- Born: May 26, 1891 Bedford, England
- Died: October 9, 1985 (aged 94)
- Education: Clare College, Cambridge; St Thomas' Hospital
- Known for: A Field Guide to the Butterflies of Britain and Europe; Taxonomy of Melitaea butterflies
- Spouse: Nesta Farquhar (m. 1925)
- Parents: Frederick Higgins (father); Mabel Higgins (mother);
- Awards: Raffles Award (Zoological Society of London); H.H. Bloomer award (Linnean Society)
- Scientific career
- Fields: Lepidopterology, Surgery

= Lionel George Higgins =

British surgeon and lepidopterist

Lionel George Higgins (26 May 1891 – 9 October 1985) was a British surgeon and a hobby lepidopterist who produced a major fieldguide to the butterflies of Britain and Europe. He revised the taxonomy of the genus Melitaea and a species from Afghanistan, Melitaea higginsi was named his honour by the Japanese lepidopterist Seiji Sakai in 1978.

== Life and work ==

Higgins was born in Bedford to Frederick and Mabel Higgins. He grew up in Hertfordshire and suffered from rheumatic fever at a young age. He entered Clare College, Cambridge and received a medical degree in 1917 at St Thomas' Hospital. He became FRCS in 1920 and served in the navy during World War I. He then worked as a family physician and later specialized in gynecology. He lived in Woking from 1922 and helped establish the Woking Maternity Hospital in 1940.
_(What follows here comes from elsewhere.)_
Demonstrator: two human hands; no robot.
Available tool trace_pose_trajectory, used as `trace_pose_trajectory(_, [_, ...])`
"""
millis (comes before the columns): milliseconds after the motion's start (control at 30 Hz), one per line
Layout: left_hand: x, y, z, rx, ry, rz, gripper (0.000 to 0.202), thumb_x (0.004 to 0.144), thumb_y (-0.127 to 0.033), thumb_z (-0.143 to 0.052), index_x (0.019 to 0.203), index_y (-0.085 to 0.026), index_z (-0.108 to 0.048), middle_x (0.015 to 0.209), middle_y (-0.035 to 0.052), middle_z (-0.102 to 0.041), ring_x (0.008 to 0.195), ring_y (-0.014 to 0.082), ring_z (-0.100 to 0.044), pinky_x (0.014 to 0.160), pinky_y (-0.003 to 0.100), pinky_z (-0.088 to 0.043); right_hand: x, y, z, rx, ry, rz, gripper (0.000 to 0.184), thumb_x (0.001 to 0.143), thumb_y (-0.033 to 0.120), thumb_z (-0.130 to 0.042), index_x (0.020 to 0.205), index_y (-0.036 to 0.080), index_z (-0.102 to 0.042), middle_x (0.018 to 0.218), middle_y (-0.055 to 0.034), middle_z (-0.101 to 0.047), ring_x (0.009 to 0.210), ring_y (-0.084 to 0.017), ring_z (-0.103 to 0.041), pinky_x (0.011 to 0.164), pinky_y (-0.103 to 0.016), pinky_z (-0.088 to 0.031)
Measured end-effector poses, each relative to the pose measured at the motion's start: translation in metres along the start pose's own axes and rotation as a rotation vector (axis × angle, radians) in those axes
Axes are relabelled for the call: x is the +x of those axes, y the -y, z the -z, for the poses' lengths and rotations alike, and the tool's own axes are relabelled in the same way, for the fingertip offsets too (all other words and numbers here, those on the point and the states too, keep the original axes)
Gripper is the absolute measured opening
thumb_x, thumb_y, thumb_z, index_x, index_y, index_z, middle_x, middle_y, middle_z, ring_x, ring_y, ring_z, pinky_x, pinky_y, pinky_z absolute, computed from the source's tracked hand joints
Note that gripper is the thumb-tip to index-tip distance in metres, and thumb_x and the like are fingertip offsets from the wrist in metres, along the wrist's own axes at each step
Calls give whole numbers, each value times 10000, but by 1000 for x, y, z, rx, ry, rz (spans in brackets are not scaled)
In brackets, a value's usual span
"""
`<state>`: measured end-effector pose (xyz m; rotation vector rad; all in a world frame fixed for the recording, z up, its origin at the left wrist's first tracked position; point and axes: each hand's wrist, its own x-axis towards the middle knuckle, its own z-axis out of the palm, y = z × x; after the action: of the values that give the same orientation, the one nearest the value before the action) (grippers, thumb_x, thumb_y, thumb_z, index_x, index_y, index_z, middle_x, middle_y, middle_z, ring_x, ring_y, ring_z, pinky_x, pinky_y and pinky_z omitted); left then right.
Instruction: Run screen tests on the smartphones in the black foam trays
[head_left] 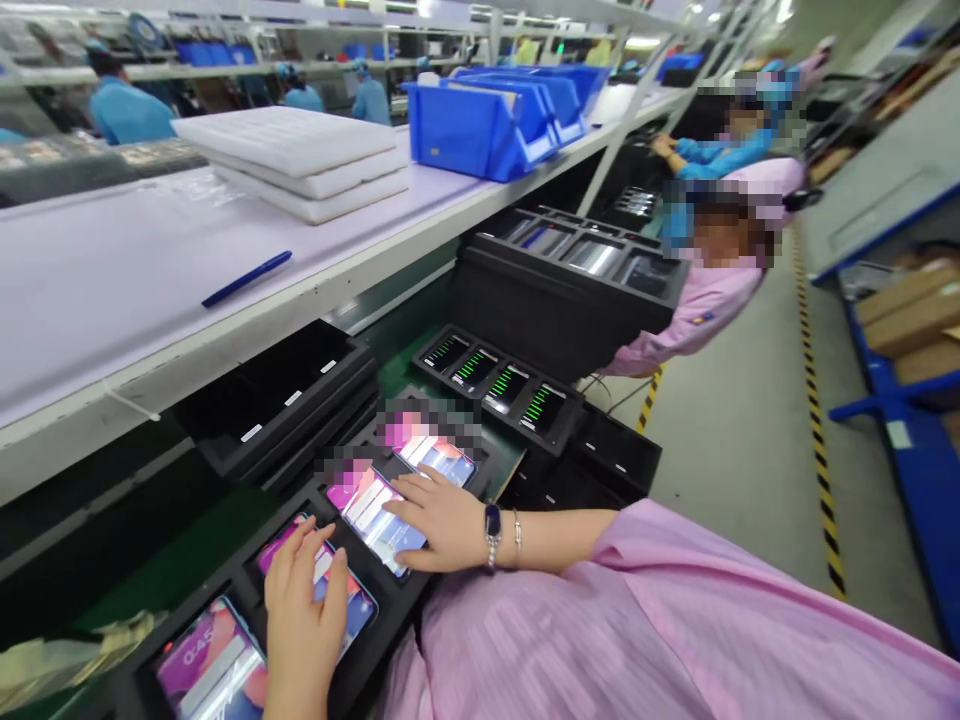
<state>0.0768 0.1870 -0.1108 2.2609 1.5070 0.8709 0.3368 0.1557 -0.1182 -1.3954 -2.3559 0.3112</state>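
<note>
Phones (210, 665) lie in a row in the slots of a black tray (244, 578) at the near edge, screens lit pink and blue. The left hand (304, 620) rests flat and open, fingers spread, on the second phone (358, 600). The right hand (442, 520), a watch (492, 522) at its wrist, lies open on the third phone (367, 510), gripping nothing. Just past it sits a fourth phone (439, 458). Beyond, a second tray (480, 400) holds four screens showing green bars, beside stacked black trays (285, 390). On the shelf (112, 290) above lie a blue pen (247, 278), white foam trays (300, 160) and blue bins (480, 125). A co-worker in pink (697, 300) sits farther along
</note>
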Motion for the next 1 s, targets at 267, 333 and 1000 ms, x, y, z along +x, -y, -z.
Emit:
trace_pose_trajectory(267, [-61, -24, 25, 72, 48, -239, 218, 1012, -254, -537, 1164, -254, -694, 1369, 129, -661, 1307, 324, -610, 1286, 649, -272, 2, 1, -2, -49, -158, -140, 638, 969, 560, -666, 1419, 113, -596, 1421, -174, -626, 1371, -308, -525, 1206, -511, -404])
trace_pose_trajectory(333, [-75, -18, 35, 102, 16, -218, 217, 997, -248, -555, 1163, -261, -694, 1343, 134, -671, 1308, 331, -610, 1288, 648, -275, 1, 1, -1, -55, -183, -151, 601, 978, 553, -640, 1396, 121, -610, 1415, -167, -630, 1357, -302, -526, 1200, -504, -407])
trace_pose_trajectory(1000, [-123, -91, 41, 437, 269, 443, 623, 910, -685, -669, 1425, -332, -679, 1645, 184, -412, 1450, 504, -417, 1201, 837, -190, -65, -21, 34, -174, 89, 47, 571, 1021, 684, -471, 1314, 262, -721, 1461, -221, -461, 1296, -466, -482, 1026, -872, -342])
Higgins took an interest in natural history at an early age but from 1922 he worked on the taxonomy and systematics of the butterflies. He published his major work - A Field Guide to the Butterflies of Britain and Europe (1970) - in collaboration with Norman D. Riley. Associated with this he published The Classification of European Butterflies (1975). He was also an avid collector of butterflies, colling as far afield as in Kashmir, the Pamirs and the Urals. His collection of over 30000 specimens was bequeathed to the Natural History Museum in London. He also collected rare books on butterflies which went to the Hope collections at Oxford.

Higgins married Nesta née Farquhar in 1925. He received a Raffles Award from the Zoological Society of London and a H.H. Bloomer award from the Linnean Society.